Après un court moment de silence, il pointa le perchoir du doigt. Il s'accroupit à l'extrémité. Je le suivis. Il ne répondait plus aux questions, ni même à ma main sur son épaule, comme s'il avait cessé de vivre pour quelques instants. Un aigle passa à plusieurs reprises au-dessus de nous, masquant le soleil. Un garde apparut au loin. Par prudence, je revins dans la tour et prit un arc et quelques flèches avant de revenir à mon poste. L'archer avançait toujours vers nous. J'encochai une flèche, bandai l'arc, et ajustai ma cible. A tout hasard, je lançai à mon comparse un « Ne bougez pas ». Le trait partit, et atteignit le garde dans l'orbite droite. Le garde se tordit de douleur, menaçant d'avertir les autres par ses cris. Il ne hurla pas longtemps. Il fut soulagé de sa douleur par un couteau de lancer dans la gorge. Le tir à l'arc était un savoir encore récent pour moi et je manquai un peu de précision. Lui visiblement maîtrisait parfaitement son art. Nous revînmes vers le cœur de la tour.

« -Vous savez que l'on m'attribue le meurtre du fils du bourgeois juste en face d'ici ?

-Ils manquent de sens de l'observation. Ce n'est pas votre mode opératoire. Et nos capuches ne sont pas de la même couleur.

-On raconte que la coupure dans le cou était profonde et nette, sans aucune trace d'hésitation dans le mouvement, que l'assassin était un homme, qu'il s'est enfuit en volant sur les toits. Vous avez fait fort. Et vous avez tout appris toute seule ?

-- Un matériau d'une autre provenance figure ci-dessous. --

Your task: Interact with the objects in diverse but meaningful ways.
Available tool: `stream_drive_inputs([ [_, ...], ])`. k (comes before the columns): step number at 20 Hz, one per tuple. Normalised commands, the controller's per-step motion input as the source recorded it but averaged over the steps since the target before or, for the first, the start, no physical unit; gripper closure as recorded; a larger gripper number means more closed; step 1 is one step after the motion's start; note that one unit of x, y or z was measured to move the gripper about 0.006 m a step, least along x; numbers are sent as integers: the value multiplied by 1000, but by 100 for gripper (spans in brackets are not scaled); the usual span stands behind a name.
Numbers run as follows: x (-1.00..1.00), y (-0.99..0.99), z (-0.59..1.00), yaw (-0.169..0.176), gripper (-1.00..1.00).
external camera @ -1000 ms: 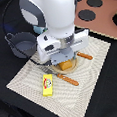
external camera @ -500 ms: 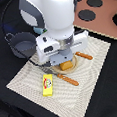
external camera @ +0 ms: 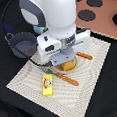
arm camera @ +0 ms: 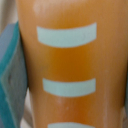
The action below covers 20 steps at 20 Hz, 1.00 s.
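Bread loaf (external camera: 69,65), orange-yellow, lies mid-mat (external camera: 93,82) beneath my arm; the wrist view alone shows its pale stripes filling the frame. Grey pot (external camera: 21,43) at 9 o'clock; butter block (external camera: 47,85) at 7 o'clock. Pincer hidden: whether spread or pinching, I cannot tell.

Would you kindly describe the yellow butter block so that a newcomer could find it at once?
Start at the pale woven placemat on the dark table. On the corner nearest the exterior camera lies the small yellow rectangular butter block, beside an orange-handled utensil. It alone is bright yellow and box-shaped with a printed label.
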Motion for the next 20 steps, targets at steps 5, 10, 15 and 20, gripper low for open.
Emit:
stream_drive_inputs([
  [5,43,986,566,8,100],
  [10,0,1000,149,1,100],
  [15,0,969,-86,18,100],
  [20,-9,703,-703,83,100],
])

-J'y ai mis du temps, de la patience, de l'effort. C'est la seule récompense que je pouvais espérer.

-La vengeance n'a pas si bon goût, n'est ce pas ?

-La vengeance, non. L'adrénaline, si. »

Il laissa échapper un sourire que j'aperçus à la faveur de l'astre solaire déclinant.

« -Vous bougez souvent ?

-Je reste toujours ici, pourquoi ?

-J'aurais peut-être besoin… d'aide, parfois. Vous avez des talents qui n'ont rien à envier à certains hommes de ce qu'il reste de la Guilde.

-Nous verrons. Quel est votre nom ?

-Ezio. Et vous ?

-Lucia, répondit-elle en tendant la main. Et épargnez-moi le baise-main. »

Il n'obtempéra pas. Je m'y attendais. On ne reprends pas un homme pour sa bonne éducation. A la suite de mon soupir, je vis un autre sourire, plus malicieux, étirer ses lèvres. Il repartit ensuite, sans un mot, dans le silence de la nuit.